USS Augury (AM-149) was an built for the United States Navy during World War II and in commission from 1943 to 1945. In 1945, she was transferred to the Soviet Navy, in which she served as T-334.

==Construction and commissioning==
Originally classified as a "coastal minesweeper," AMc-126, Augury was reclassified as a "minesweeper," AM-149, on 21 February 1942. She was laid down on 7 December 1942 at Tampa, Florida, by the Tampa Shipbuilding Company, Inc., launched on 23 February 1943, sponsored by Mrs. Helen K. MacLean, and commissioned on 17 March 1944.

==Service history==

===U.S. Navy, World War II, 1943-1945===
After fitting out, Augury completed shakedown training out of Little Creek, Virginia, between 8 April and 8 May 1943. On 10 May 1943, she got underway as part of the escort for a convoy bound for the United States West Coast. She and her charges arrived in the Panama Canal Zone on 19 May 1943, transited the Panama Canal soon thereafter, and continued on up the western coast of North America. Augury entered port at San Francisco, California, on 2 June 1943 and remained there until 22 June 1943, when she resumed her journey, shaping a course for the Territory of Alaska.

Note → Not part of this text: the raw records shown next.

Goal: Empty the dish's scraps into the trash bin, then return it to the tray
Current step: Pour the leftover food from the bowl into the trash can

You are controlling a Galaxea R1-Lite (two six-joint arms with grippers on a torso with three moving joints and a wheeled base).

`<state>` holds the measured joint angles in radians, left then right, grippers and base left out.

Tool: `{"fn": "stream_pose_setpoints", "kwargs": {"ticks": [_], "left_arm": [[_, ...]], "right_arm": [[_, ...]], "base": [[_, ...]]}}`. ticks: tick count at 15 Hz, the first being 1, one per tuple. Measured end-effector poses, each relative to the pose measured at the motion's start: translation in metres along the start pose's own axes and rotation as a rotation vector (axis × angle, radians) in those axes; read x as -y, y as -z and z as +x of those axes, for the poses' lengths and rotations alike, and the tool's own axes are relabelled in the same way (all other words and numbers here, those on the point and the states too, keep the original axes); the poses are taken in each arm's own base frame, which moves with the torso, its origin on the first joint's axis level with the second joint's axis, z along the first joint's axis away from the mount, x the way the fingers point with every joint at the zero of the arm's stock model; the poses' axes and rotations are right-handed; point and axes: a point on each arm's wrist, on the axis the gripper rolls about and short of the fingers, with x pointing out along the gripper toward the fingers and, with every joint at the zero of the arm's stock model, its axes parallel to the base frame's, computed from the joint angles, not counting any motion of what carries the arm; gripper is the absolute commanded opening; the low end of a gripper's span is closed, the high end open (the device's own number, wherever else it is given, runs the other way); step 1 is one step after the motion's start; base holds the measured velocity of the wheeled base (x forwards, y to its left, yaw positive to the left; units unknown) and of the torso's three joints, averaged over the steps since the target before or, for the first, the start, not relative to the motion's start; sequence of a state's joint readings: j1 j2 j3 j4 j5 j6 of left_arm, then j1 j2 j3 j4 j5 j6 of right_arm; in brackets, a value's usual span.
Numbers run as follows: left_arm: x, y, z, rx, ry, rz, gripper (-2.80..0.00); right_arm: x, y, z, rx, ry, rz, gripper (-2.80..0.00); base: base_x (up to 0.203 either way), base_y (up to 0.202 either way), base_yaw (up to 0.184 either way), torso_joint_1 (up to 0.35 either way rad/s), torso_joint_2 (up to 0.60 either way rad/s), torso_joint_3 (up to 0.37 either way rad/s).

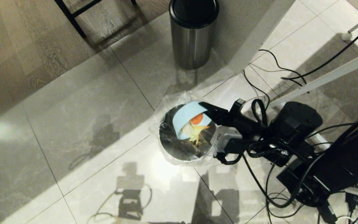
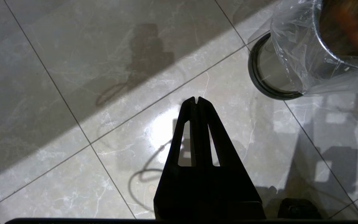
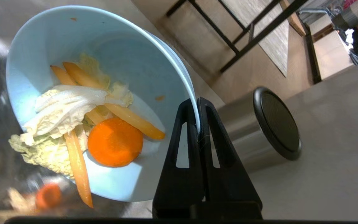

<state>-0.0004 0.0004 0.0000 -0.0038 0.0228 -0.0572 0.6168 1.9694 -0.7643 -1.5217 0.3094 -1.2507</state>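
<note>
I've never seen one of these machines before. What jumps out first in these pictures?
The pale blue bowl, tipped on its side over the bag-lined trash bin on the tiled floor, with the right claw pinching its rim. Carrot and cabbage scraps are sliding toward its lip, some already in the bin. Behind stands a taller steel bin with a black lid.

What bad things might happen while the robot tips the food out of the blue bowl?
The right gripper pinches only the thin rim of the bowl, so the tilted bowl might slip into the trash bin. The scraps are sliding toward the bowl's low edge; some cabbage could cling there and stay behind, or drop onto the plastic bag instead of inside.
</note>
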Motion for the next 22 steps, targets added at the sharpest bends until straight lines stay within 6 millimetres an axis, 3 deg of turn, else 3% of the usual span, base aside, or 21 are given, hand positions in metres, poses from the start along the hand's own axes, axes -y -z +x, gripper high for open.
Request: {"fn": "stream_pose_setpoints", "kwargs": {"ticks": [6,12,22], "left_arm": [[0.000,0.000,0.000,0.000,0.000,0.000,-2.80],[0.000,0.000,0.000,0.000,0.000,0.000,-2.80],[0.000,0.000,0.000,0.000,0.000,0.000,-2.80]], "right_arm": [[0.012,0.011,-0.004,-0.026,0.030,-0.039,-2.80],[0.037,0.012,0.007,0.009,0.120,-0.054,-2.80],[0.044,0.003,0.014,0.173,0.098,0.048,-2.80]], "base": [[0.000,0.000,0.000,0.000,0.00,0.000],[0.000,0.000,0.000,0.000,0.00,0.000],[0.000,0.000,0.000,0.000,0.00,0.000]]}}
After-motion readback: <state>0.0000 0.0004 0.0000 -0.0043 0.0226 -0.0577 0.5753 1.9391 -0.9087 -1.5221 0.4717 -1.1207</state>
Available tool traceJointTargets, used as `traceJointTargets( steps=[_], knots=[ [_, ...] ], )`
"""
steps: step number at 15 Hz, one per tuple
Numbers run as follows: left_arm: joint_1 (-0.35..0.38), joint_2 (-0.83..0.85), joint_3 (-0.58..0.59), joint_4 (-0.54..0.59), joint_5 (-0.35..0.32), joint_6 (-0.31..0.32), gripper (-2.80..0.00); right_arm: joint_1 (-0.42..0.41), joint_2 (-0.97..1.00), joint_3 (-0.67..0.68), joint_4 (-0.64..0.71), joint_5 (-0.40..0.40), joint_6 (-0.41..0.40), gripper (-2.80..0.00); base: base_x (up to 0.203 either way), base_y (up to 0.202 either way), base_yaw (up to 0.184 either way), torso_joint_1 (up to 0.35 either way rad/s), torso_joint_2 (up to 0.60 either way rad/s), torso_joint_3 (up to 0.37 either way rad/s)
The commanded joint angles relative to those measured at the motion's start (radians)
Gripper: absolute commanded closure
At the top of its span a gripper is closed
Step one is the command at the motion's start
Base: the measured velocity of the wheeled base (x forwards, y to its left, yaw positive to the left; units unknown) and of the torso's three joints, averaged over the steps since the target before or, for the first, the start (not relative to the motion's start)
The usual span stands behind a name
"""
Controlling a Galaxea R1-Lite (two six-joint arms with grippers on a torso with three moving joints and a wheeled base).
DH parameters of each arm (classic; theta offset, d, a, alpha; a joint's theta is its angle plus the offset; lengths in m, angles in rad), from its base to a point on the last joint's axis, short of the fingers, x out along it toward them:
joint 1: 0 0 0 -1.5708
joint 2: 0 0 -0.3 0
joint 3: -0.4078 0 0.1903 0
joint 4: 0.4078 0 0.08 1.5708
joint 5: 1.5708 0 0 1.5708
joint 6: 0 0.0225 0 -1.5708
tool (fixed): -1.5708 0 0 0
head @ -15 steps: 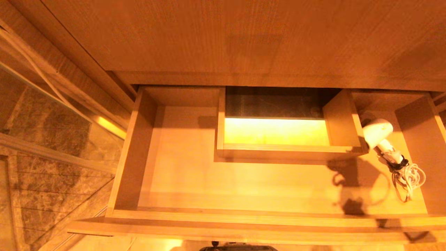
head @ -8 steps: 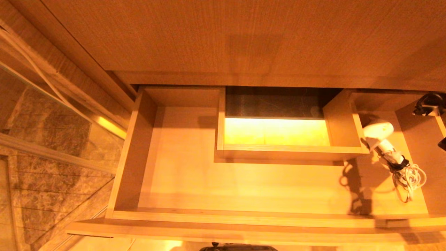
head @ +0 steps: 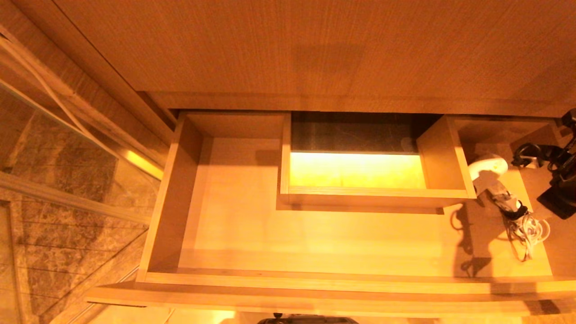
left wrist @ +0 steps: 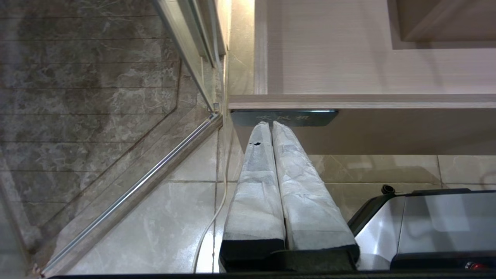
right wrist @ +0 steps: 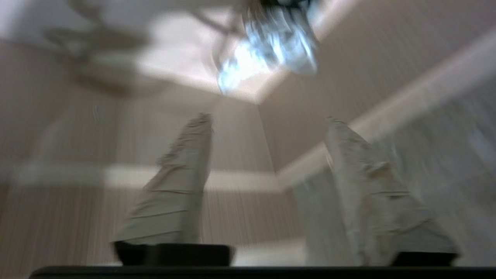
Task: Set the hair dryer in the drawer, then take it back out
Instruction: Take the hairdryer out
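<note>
Gripper [head: 524, 155] on our right arm at frame's right edge, fingers apart, empty, just right of hair dryer [head: 488, 166] in drawer [head: 315, 274].

The drawer [head: 234, 216] is pale matt wood with fine straight grain, and the desk [head: 288, 49] above it is the same. The hair dryer [head: 488, 165] looks like smooth white plastic. Both tools' fingers [left wrist: 267, 182] wear crinkled white cloth-like wrapping. The floor tiles [left wrist: 155, 224] are glossy, veined stone.

Wide bare drawer [head: 234, 234] floor left of the boxed cut-out [head: 373, 195]; hair dryer [head: 488, 168] wedged between cut-out and right wall.
</note>
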Motion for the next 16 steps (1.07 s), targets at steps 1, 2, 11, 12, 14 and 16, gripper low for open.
traceJointTargets(
  steps=[1, 2, 11, 12, 14, 16],
  knots=[
    [0.0, 0.0, 0.002, 0.0, 0.0, 0.0, 0.0, 0.001, 0.126, -0.022, -0.07, 0.046, -0.007, -2.8, 0.0, 0.0, 0.0, 0.0, 0.0, 0.0],
    [0.0, 0.0, 0.002, 0.0, 0.0, 0.0, 0.0, 0.001, 0.152, -0.039, -0.108, 0.096, -0.012, -2.8, 0.0, 0.0, 0.0, 0.0, 0.0, 0.0],
    [0.0, 0.0, 0.002, 0.0, 0.0, 0.0, 0.0, -0.014, 0.282, -0.173, -0.243, 0.245, -0.13, -2.8, 0.0, 0.0, 0.0, 0.0, 0.0, 0.0],
    [0.0, 0.0, 0.002, 0.0, 0.0, 0.0, 0.0, -0.015, 0.278, -0.159, -0.248, 0.246, -0.133, -2.8, 0.0, 0.0, 0.0, 0.0, 0.0, 0.0],
    [0.0, 0.0, 0.002, 0.0, 0.0, 0.0, 0.0, -0.023, 0.293, -0.157, -0.252, 0.245, -0.131, -2.8, 0.0, 0.0, 0.0, 0.0, 0.0, 0.0],
    [0.0, 0.0, 0.002, 0.0, 0.0, 0.0, 0.0, -0.028, 0.31, -0.163, -0.254, 0.246, -0.127, -2.8, 0.0, 0.0, 0.0, 0.0, 0.0, 0.0]
  ],
)
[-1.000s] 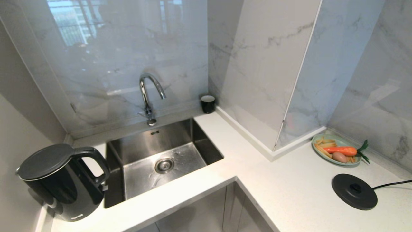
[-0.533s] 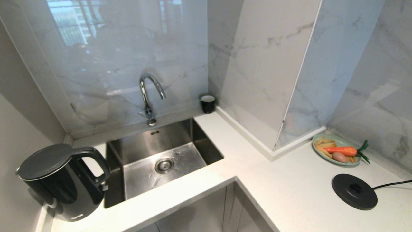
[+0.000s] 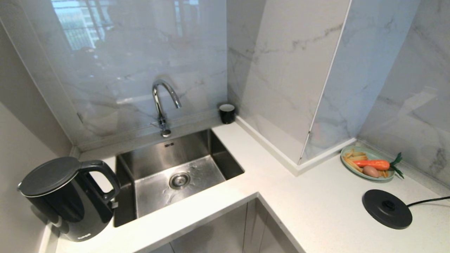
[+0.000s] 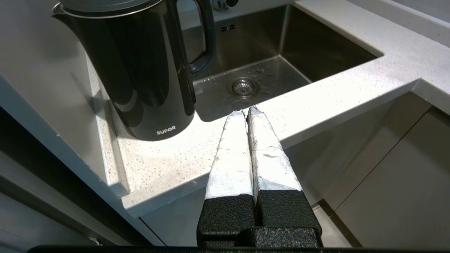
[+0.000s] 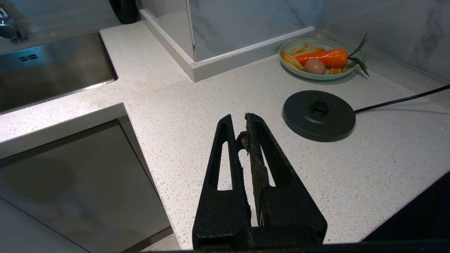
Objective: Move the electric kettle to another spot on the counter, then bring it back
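black electric kettle (image 3: 66, 198) stands beside sink (image 3: 175, 175); both grippers (image 4: 246, 111) (image 5: 242, 131) closed, empty

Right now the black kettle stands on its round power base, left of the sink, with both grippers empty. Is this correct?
Not quite. The electric kettle stands directly on the counter left of the sink; the head view shows the power base bare, far right. The left gripper and right gripper are indeed empty.

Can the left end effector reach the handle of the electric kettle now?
Probably yes: nothing stands between the left end effector and the electric kettle, whose handle faces the sink. But it is shut and must open first.
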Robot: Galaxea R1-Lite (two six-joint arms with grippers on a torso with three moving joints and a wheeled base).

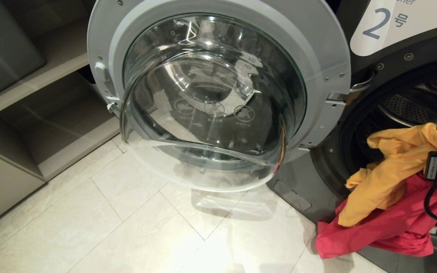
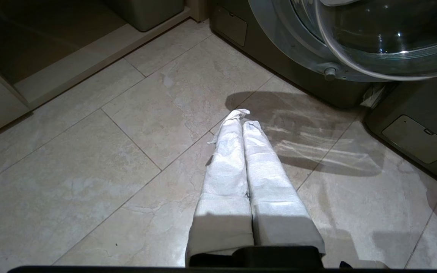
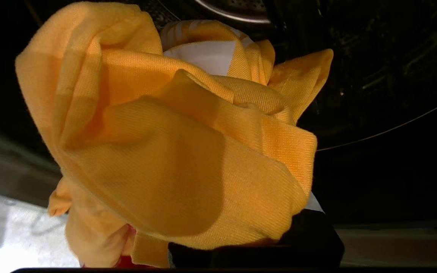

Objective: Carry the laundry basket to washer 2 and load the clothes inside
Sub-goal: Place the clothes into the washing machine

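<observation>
Washer 2 (image 1: 393, 98), dark grey, its round glass door (image 1: 211, 102) swung fully open beside the drum mouth. At that mouth hang the clothes: a yellow garment (image 1: 389, 170) above a pinkish-red garment (image 1: 385, 227) draping down the washer's front to the floor. Right gripper (image 3: 211, 57), at the drum mouth, fingers closed on the yellow garment. Left gripper (image 2: 241, 117), fingers pressed together and empty, over the tiled floor (image 2: 89, 182) before the washer.

The yellow shirt (image 3: 173, 151) wraps over the right gripper's fingers (image 3: 199, 57), hiding all but a white patch, while the head view's right edge cuts off the washer's drum (image 1: 412, 110) and the red garment (image 1: 385, 231).
</observation>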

She arrived at Kodiak, Alaska, on 29 June 1943 and reported for duty with Task Force (TF) 91. For the remainder of her U.S. Navy career, she plied the waters surrounding Kodiak Island and the Aleutian Islands, escorting ships between such ports as Kodiak, Dutch Harbor, Adak, Amchitka, Attu, Shemya, and Chernofski and conducted minesweeping operations in the bays, inlets, and passes along the Aleutian archipelago.

Selected for transfer to the Soviet Navy in Project Hula - a secret program for the transfer of U.S. Navy ships to the Soviet Navy at Cold Bay, Alaska, in anticipation of the Soviet Union joining the war against Japan - Augury began four weeks of familiarization training for her new Soviet crew at Cold Bay on 23 June 1945.

===Soviet Navy, 1945-1960===
Following the completion of training for her Soviet crew, Admirable was decommissioned on 19 July 1945 at Cold Bay and transferred to the Soviet Union under Lend-Lease immediately. Also commissioned into the Soviet Navy immediately, she was designated as a tralshik ("minesweeper") and renamed T-334 in Soviet service. She soon departed Cold Bay bound for Petropavlovsk-Kamchatsky in the Soviet Union, where she served in the Soviet Far East.

In February 1946, the United States began negotiations for the return of ships loaned to the Soviet Union for use during World War II, and on 8 May 1947, United States Secretary of the Navy James V. Forrestal informed the United States Department of State that the United States Department of the Navy wanted 480 of the 585 combatant ships it had transferred to the Soviet Union for World War II use returned. Deteriorating relations between the two countries as the Cold War broke out led to protracted negotiations over the ships, and by the mid-1950s the U.S. Navy found it too expensive to bring home ships that had become worthless to it anyway. Many ex-American ships were merely administratively "returned" to the United States and instead sold for scrap in the Soviet Union, while the U.S. Navy did not seriously pursue the return of others because it viewed them as no longer worth the cost of recovery. The Soviet Union never returned Augury to the United States, although the U.S. Navy reclassified her as a "fleet minesweeper" (MSF) and redesignated her MSF-149 on 7 February 1955.

==Disposal==
T-334 was scrapped in the Soviet Union in 1960. Unaware of her fate, the U.S. Navy kept Augury on its Naval Vessel Register until finally striking her on 1 January 1983.